Notice: This material is excerpted from Special Edition Using Java, ISBN: 0-7897-0604-0. The electronic version of this material has not been through the final proof reading stage that the book goes through before being published in printed form. Some errors may exist here that are corrected before the book is published. This material is provided "as is" without any warranty of any kind.
by Jay Cross
Tokens are to computer language as words and punctuation are to human language. William of Ockham (a noted 14th Century Scholar famous for his support of simplicity) in his Summa Logicae went to great lengths to describe his theory of terms. While it is beyond the scope of this book to explain Ockham fully, the sense of it is that (for example) the word "chair" is not a chair, but rather a symbol-a reader or listener conjures up the thought of a chair when he reads or hears the word.
Using the same analogy, tokens are terms in source languages for computers. If a programmer declares a token "counter" to represent a short integer (a sixteen bit number described later in this chapter), then the compiler recognizes the token "counter" every time it is used in that context as referring to a specific 16 bits of memory somewhere. Any operations performed on "counter" are done with the value contained in those 16 bits; not with the token (the characters c, o, u, n, t, e, r), but with what that token represents to the compiler.
To accurately describe a task to a compiler, a description language needs to have a strict and unambiguous grammar structure. Java's grammar is fairly simple and elegant. You can begin understanding Java by learning about the tokens from which the more complex forms of expression are composed. These include keywords, identifiers, literals, separators, and operators. A Java program may also contain white space and comments that have no meaning to the compiler but are permitted for the sake of making the code's meaning clear to human readers-especially its author(s).
In this chapter you will learn:
There are certain sequences of characters that have special meaning in Java; these sequences are called keywords. Some of them are like verbs, some like adjectives, some like pronouns. Some of them are tokens that are saved for later versions of the language, and one goto is a vile oath from ancient procedural tongues that may never be uttered in polite Java.
The following is a list of the 56 keywords you can use in Java.
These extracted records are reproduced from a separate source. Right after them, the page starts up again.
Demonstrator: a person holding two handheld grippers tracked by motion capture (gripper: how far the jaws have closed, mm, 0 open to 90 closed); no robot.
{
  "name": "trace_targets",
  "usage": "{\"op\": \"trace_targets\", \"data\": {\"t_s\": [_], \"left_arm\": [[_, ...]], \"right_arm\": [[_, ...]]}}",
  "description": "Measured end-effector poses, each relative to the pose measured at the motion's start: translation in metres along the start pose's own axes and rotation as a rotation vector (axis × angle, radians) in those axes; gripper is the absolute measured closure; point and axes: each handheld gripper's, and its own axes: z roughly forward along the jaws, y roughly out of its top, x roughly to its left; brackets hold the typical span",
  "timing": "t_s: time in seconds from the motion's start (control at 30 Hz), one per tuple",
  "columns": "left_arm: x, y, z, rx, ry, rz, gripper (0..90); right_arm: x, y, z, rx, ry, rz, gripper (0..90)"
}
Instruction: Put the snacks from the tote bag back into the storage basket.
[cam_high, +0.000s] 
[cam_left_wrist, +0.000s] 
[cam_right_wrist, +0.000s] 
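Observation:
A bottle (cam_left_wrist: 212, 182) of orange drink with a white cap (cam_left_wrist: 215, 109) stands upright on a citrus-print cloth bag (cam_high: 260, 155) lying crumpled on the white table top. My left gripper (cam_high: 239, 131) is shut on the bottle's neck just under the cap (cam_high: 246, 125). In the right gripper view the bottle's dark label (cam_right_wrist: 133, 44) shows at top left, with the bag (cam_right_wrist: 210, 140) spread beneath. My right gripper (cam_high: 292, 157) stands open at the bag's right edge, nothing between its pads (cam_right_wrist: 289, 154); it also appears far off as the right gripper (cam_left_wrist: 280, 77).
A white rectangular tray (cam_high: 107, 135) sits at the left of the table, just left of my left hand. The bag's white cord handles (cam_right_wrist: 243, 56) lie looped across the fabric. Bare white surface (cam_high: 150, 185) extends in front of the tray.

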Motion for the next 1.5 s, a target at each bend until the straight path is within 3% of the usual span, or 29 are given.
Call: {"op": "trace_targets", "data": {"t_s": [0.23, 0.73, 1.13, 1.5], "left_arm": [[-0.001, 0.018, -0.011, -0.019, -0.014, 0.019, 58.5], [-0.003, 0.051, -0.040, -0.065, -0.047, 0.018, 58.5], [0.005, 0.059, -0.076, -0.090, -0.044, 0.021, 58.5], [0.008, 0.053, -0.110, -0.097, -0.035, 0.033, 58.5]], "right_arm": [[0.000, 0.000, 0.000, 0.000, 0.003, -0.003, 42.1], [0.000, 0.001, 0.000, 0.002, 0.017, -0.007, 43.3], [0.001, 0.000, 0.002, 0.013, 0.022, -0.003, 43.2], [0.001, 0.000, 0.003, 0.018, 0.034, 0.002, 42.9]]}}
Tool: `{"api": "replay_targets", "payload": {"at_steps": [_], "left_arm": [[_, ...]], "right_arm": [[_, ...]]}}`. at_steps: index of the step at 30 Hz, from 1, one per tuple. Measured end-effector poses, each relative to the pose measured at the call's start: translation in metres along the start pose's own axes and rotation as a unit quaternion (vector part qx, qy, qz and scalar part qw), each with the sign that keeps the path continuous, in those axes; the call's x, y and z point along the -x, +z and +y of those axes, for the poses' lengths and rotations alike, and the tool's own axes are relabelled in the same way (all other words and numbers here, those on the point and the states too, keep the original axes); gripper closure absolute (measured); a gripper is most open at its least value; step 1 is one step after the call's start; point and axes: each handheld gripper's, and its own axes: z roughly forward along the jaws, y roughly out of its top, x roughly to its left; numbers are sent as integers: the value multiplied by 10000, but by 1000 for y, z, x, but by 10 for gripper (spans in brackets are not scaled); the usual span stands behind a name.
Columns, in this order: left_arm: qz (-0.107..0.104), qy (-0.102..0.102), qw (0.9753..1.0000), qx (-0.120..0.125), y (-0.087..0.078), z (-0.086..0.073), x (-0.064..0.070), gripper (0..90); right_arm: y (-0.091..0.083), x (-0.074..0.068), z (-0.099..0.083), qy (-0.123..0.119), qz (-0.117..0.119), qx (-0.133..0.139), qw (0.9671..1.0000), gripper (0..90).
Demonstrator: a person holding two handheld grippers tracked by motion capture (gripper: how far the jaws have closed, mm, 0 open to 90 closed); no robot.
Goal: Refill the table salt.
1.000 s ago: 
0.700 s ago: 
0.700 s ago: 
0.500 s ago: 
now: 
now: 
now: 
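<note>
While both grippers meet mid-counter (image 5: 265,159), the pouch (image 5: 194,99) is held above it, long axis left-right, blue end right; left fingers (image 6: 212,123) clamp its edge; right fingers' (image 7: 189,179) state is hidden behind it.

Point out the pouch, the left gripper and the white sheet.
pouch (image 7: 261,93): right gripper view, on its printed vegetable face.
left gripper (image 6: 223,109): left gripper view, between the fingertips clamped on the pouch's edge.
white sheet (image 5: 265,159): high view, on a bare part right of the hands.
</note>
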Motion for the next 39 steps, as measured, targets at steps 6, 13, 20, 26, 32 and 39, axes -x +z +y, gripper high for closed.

When you know the meanings of all these terms, you will be well on your way to being a Java programmer.
Table 9.1 The 56 Keywords Used in Java
abstract | boolean | break | byte |
case | cast | catch | char |
class | const | continue | default |
do | double | else | extends |
final | finally | float | for |
future | generic | goto | if |
implements | import | inner | instanceof |
int | interface | long | native |
new | null | operator | outer |
package | private | protected | public |
rest | return | short | static |
super | switch | synchronized | this |
throw | throws | transient | try |
var | void | volatile | while |
The keywords byvalue, cast, const, future, generic, goto, inner, operator, outer, rest, and var are reserved, but have no meaning in Java 1.0. Programmers experienced with other languages such as C, C++, Pascal, or SQL may know what these terms might eventually be used for. For the time being, you won't use these terms, and Java is much simpler and easier to maintain without them.
The tokens true and false are not on this list; technically, they are literal values for boolean variables or constants (boolean and other literals are described in the section on literals later in this chapter). As such, programmers should refrain from using them as identifiers (user defined names or labels).
Because these terms have specific meaning in Java, you can't use them as identifiers for something else, such as variables, constants, class names, and so on. However, they can be used as part of a longer token, for example:
public int abstract_int;
Also, because Java is case sensitive, if a programmer is bent on using one of these words as an identifier of some sort, you can use an initial uppercase letter. While this is possible, it is a very bad idea in terms of human readability, and it results in wasted man-hours when the code must be improved later to this:
public short Long;
It can be done, but for the sake of clarity and mankind's future condition, please don't do it.
There are numerous Classes defined in the standard packages. While their names are not keywords, the overuse of these names may make your meaning unclear to future people working on your application or applet.
Identifiersare terms chosen by the programmer that become tokens representing variables, constants, classes, objects, labels (which are like nouns), and methods (which are like verbs). As noted in the previous section, identifiers cannot be identical to Java keywords.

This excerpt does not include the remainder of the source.